Net cash used in operating
activities for the three months ended December 31, 2023 was approximately $1,212 thousand, primarily due to a net loss of approximately
$2,748 thousand and an increase of approximately $1,539 thousand in net operating assets and liabilities. The cash flow impact from changes
in net operating assets and liabilities was primarily driven by decreases in accounts receivable of approximately $2,432 thousand and
inventory of approximately $167 thousand, partially offset by decreases in accounts payable of approximately $1,066 thousand.
Investing Activities
Net cash used for investing
activities was $375 thousand for the three months ended December 31, 2024, primarily due to $175 thousand on purchase of long-term investments
and $127 thousand on short-term investments.
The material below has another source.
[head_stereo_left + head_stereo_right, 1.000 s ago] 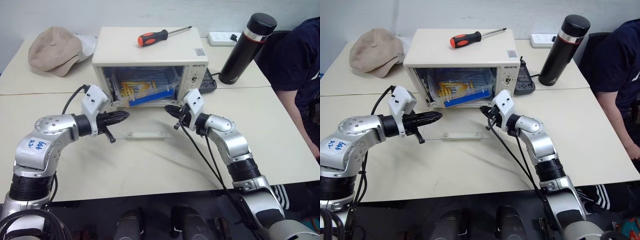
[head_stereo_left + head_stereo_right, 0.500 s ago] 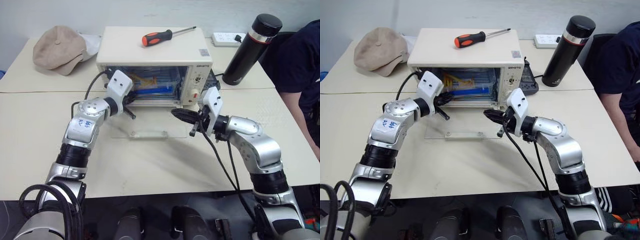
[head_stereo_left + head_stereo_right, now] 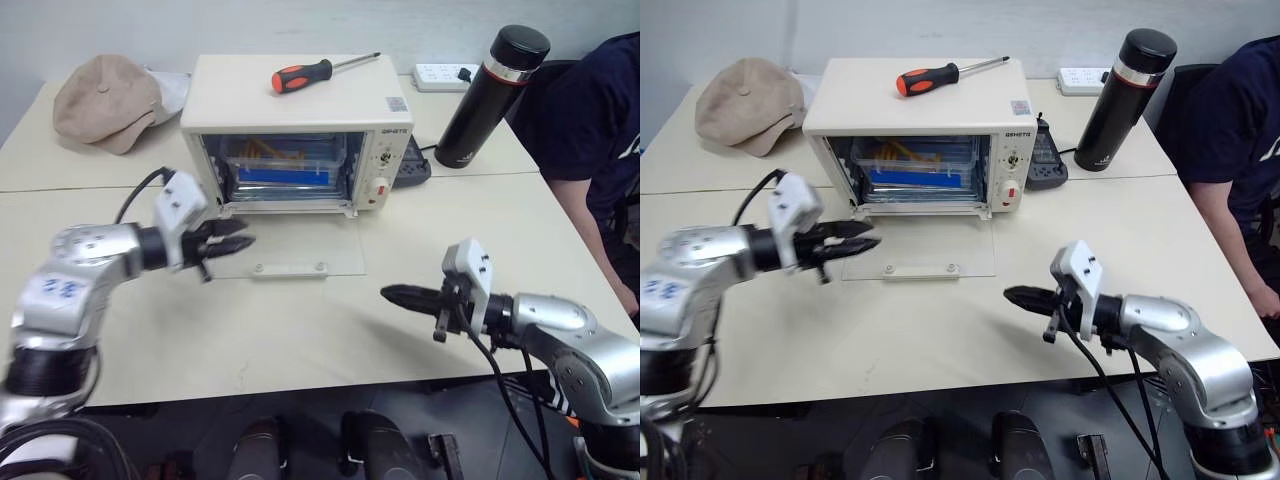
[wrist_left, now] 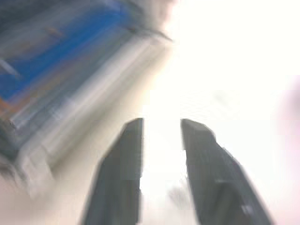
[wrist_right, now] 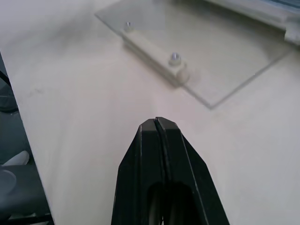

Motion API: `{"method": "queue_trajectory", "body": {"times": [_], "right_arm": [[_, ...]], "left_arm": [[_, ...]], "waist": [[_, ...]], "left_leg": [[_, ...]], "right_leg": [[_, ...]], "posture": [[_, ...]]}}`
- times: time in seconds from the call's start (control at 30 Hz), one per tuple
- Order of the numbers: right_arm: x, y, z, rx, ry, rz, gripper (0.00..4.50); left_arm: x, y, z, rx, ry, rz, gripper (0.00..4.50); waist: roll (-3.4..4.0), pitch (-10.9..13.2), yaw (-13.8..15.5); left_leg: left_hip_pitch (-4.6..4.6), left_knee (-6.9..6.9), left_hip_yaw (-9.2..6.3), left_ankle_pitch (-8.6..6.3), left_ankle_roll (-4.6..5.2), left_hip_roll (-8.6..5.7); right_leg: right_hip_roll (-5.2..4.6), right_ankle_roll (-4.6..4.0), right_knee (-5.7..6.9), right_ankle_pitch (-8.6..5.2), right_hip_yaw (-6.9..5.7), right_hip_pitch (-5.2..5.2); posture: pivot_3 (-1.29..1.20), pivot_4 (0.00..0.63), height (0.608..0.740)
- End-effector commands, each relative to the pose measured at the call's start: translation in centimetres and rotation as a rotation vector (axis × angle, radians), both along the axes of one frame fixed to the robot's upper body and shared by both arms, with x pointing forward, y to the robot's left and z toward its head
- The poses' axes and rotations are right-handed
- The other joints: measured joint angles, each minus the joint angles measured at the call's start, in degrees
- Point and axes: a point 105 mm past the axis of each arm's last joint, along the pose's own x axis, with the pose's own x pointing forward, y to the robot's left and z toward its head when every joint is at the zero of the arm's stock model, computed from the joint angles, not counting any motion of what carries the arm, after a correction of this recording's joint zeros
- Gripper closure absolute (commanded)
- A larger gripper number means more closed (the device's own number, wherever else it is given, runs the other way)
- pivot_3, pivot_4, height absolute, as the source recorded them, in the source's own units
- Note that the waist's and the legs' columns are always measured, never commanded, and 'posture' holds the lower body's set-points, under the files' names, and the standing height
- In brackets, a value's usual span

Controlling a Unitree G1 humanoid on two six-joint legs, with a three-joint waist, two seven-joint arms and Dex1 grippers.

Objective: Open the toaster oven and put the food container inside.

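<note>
oven: the toaster oven (image 3: pixel 300 130) stands at the back of the table (image 3: pixel 300 330), its opening facing the robot; every place below is given from it
door: the glass door (image 3: pixel 290 248) lies folded down flat on the table right in front of the oven, its white bar handle (image 3: pixel 290 268) at the edge farthest from the oven; lying flat, it leaves the opening free for reaching in
container: the food container (image 3: pixel 285 168) sits inside the oven chamber, blue strip toward the front, yellow bits showing through the clear plastic; it looks fully in, nothing overhanging the door; so the placing part appears done
left gripper: the left gripper (image 3: pixel 238 235) hovers just off the oven's front left corner, over the left edge of the door; its two fingers (image 4: pixel 123 173) stand apart with nothing between them, pointing toward the door; likely spread because the container has been let go
right gripper: the right gripper (image 3: pixel 398 295) is well in front of the oven and off to its right, above bare table past the door's handle edge; its fingers are pressed together and empty, pointing across the table toward the robot's left; it seems parked clear so as not to block the opening
other things: a screwdriver (image 3: pixel 318 72) lies on top of the oven; a cap (image 3: pixel 105 100) to its left, a black bottle (image 3: pixel 492 95) to its right
judgement: only closing the door could remain, though the task does not ask for it
</note>
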Motion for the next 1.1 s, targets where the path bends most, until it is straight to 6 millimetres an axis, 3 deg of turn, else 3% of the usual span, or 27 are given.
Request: {"method": "queue_trajectory", "body": {"times": [0.03,0.2,0.4,0.47,0.53,0.63,0.73,0.8,0.9,1.1], "right_arm": [[0.7,-0.1,-0.7,-0.005,-0.039,-0.045,4.5],[1.9,0.8,-3.1,0.003,-0.03,-0.061,4.5],[5.2,2.8,-4.0,0.034,-0.085,-0.079,4.5],[6.3,3.7,-3.4,0.052,-0.118,-0.072,4.5],[7.6,4.5,-1.4,0.109,-0.153,-0.079,4.5],[8.9,4.2,4.0,0.221,-0.201,-0.08,4.5],[7.8,2.4,8.6,0.241,-0.212,0.001,3.88],[6.8,1.5,10.1,0.219,-0.211,0.042,3.25],[5.8,-1.6,12.8,0.143,-0.234,0.05,2.19],[3.5,-4.5,15.2,0.063,-0.241,0.084,0.05]], "left_arm": [[-3.3,0.5,3.0,0.042,-0.015,-0.068,1.71],[-5.0,1.4,4.7,0.085,-0.014,-0.062,0.17],[-4.2,2.8,5.0,0.133,-0.103,0.048,0.03],[-4.2,2.8,5.1,0.119,-0.112,0.064,0.03],[-4.2,2.8,5.3,0.091,-0.116,0.079,0.03],[-3.6,3.7,5.3,0.017,-0.108,0.123,0.03],[-3.4,5.0,5.1,-0.003,-0.091,0.163,0.0],[-3.6,5.6,5.2,-0.017,-0.083,0.174,0.0],[-3.7,6.8,5.8,-0.015,-0.088,0.191,0.0],[-3.9,7.9,8.1,-0.016,-0.128,0.194,0.0]], "waist": [[0.02,0.0,0.2],[0.05,0.0,0.8],[0.07,0.0,0.5],[0.08,0.0,0.1],[0.09,0.1,-0.1],[0.24,0.1,-0.2],[0.38,0.2,0.0],[0.38,0.2,0.5],[0.32,0.2,0.5],[0.34,0.2,0.1]], "left_leg": [[0.04,0.0,0.01,-0.04,-0.02,-0.01],[0.1,-0.01,-0.07,-0.16,-0.07,-0.05],[0.1,0.01,-0.03,-0.16,-0.09,-0.04],[0.09,-0.02,-0.01,-0.15,-0.09,-0.04],[0.07,-0.03,-0.01,-0.15,-0.1,-0.02],[0.07,-0.03,0.02,-0.14,-0.11,0.0],[0.01,-0.01,0.02,-0.14,-0.1,-0.01],[-0.03,-0.01,-0.03,-0.17,-0.04,-0.02],[-0.05,0.02,-0.01,-0.23,0.03,0.0],[-0.02,-0.01,0.07,-0.24,0.06,-0.02]], "right_leg": [[-0.01,0.0,0.0,0.0,0.02,0.02],[-0.03,0.0,-0.07,0.0,-0.01,0.12],[0.01,0.0,-0.04,0.0,0.01,0.1],[0.01,-0.02,0.0,-0.01,0.02,0.06],[0.02,-0.03,-0.01,-0.01,0.01,0.04],[0.03,-0.03,0.04,-0.01,0.05,0.0],[0.03,-0.02,0.08,-0.01,0.05,-0.07],[0.01,-0.02,0.03,-0.02,0.01,-0.05],[0.01,-0.01,-0.15,-0.02,-0.01,0.01],[-0.04,0.01,-0.1,-0.01,0.03,-0.04]], "posture": [[0.0,0.15,0.74],[0.0,0.15,0.74],[0.0,0.15,0.74],[0.0,0.15,0.74],[0.0,0.15,0.74],[0.0,0.15,0.74],[0.0,0.15,0.74],[0.0,0.15,0.74],[0.0,0.15,0.74],[0.0,0.15,0.74]]}}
Net cash used for investing
activities was $28 thousand for the three months ended December 31, 2023, primarily due to $28 thousand on cash used for lending to related
parties.
Financing Activities
Net cash provided by financing
activities totaled $9,240 thousand for the year ended December 31, 2024. We received $9,244 thousand from issuance of common stock.
Net
cash provided by financing activities totaled approximately $8,339 thousand for the three months ended December 31, 2023. We raised approximately
$9,286 thousand from issuance of ordinary shares, offset by approximately $152 thousand payment of related party debt and approximately
$795 thousand payment of short-term loans.
Contractual Obligations
We are a smaller reporting
company as defined by Rule 12b-2 of the Securities Exchange Act of 1934 and are not required to provide the information under this item.
Trend Information
Other than as disclosed elsewhere
in this registration statement, we are not aware of any trends, uncertainties, demands, commitments, or events that are reasonably likely
to have a material effect on our net revenues, income from continuing operations, profitability, liquidity or capital resources, or that
would cause reported financial information not necessarily to be indicative of future operating results or financial condition.
Seasonality
Seasonality does not materially
affect our business or the results of our operations.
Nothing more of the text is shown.